Cain and Hargrove make a strong case that Dallas had more cultural influence than is usually acknowledged, especially when it came to the new wave music that was played at the club. “The Starck Club” is likely to please those who lived through the era - and prove eye-opening for those who did not. Starck, as evident in the film, felt his vision was compromised by the club’s investors, who insisted that he scale back costs. “He started reliving his frustrations from that time,” Hargrove said.
![popular gay bars in dallas popular gay bars in dallas](https://cdn.vox-cdn.com/thumbor/yx98XetZk2D08NIZHX36aDbf6RI=/0x113:1000x637/fit-in/1200x630/cdn.vox-cdn.com/uploads/chorus_asset/file/10116289/o.jpg)
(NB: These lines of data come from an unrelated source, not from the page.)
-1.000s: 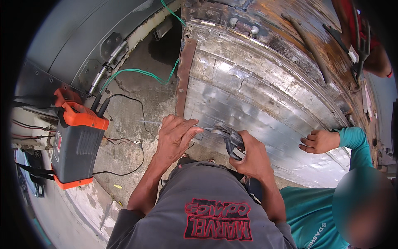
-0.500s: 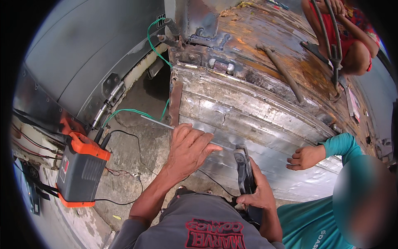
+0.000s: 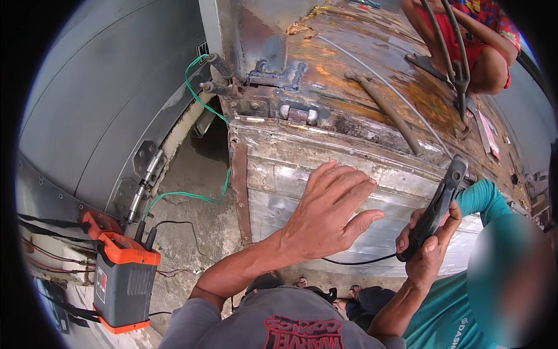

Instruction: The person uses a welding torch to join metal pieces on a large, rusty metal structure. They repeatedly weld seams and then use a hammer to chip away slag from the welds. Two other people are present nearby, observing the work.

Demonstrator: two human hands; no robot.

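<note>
left hand (image 3: 334, 205), loosely spread, hovers at frame centre; right hand (image 3: 429, 256) wraps the black clamp (image 3: 435, 212) right of centre, its thin grey rod (image 3: 387, 91) slanting up to the upper middle.

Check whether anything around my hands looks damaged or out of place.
Yes. The metal panel behind your left hand looks grimy and worn, and the deck beyond it has blotchy orange, rust-coloured patches. A hammer lies loose on it; I can't tell whether it belongs there.
</note>
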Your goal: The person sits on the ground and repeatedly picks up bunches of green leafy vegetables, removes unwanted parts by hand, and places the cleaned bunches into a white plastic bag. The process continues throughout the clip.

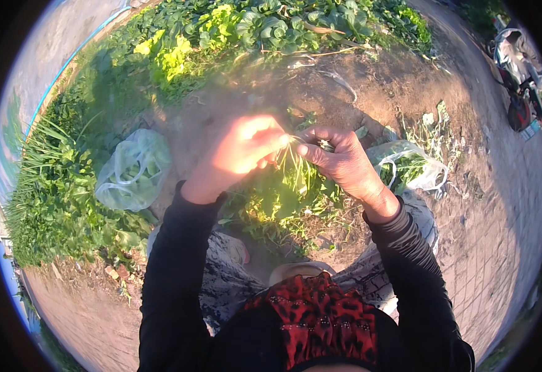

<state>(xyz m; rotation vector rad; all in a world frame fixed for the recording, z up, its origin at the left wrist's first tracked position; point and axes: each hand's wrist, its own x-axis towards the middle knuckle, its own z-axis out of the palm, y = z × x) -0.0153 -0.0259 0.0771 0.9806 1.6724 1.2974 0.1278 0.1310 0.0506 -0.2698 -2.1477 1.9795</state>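
Both forearms, in black sleeves, rise from the lower edge of the frame and lean inward, so the hands meet just above the centre. The left hand [240, 152] is bright in sunlight, its back toward the camera, fingers curled with the tips pinched together. The right hand [339, 158] lies in shade, knuckles up, fingers bent in a closed grip, touching the left fingertips.

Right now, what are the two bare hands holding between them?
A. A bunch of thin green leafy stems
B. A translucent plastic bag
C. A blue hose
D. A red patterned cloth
A: the left hand and right hand pinch a bunch of thin green leafy stems at its top, leaves hanging below; both translucent plastic bags lie on the soil.
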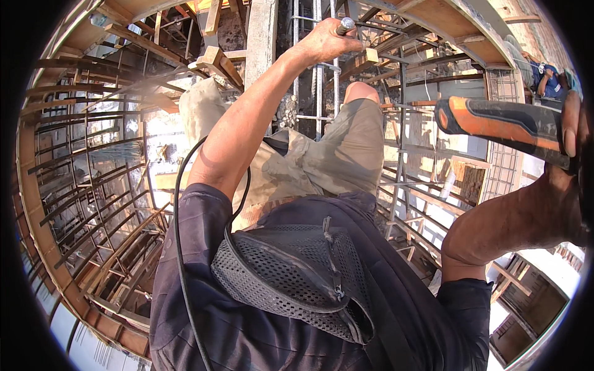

(Woodall works for his family’s Richardson, Tex.-based company, which makes oven range hoods.) It took nearly two years of interviewing former club denizens before someone was able to put the filmmakers in touch with the club’s Paris-based designer and namesake, Philippe Starck. Many, including the founder Blake Woodall, have gone on to more traditional careers. Part of the challenge of making “The Starck Club,” the filmmakers said, was persuading the club’s principals to revisit the era. After his documentary “TV Junkie” premiered at Sundance in 2006, he returned to the idea of a documentary about the club, with Hampton as a producer and music supervisor, and Hargrove, a cinematographer and editor, as co-director. Neither project came to fruition, but Cain remained fascinated with the subject. At the Sundance Film Festival in the 1997, he learned that Hampton was shopping a script based on the Starck. He first tried to tell the story of the Starck Club in a fictional film, which he wrote in the mid-1990s.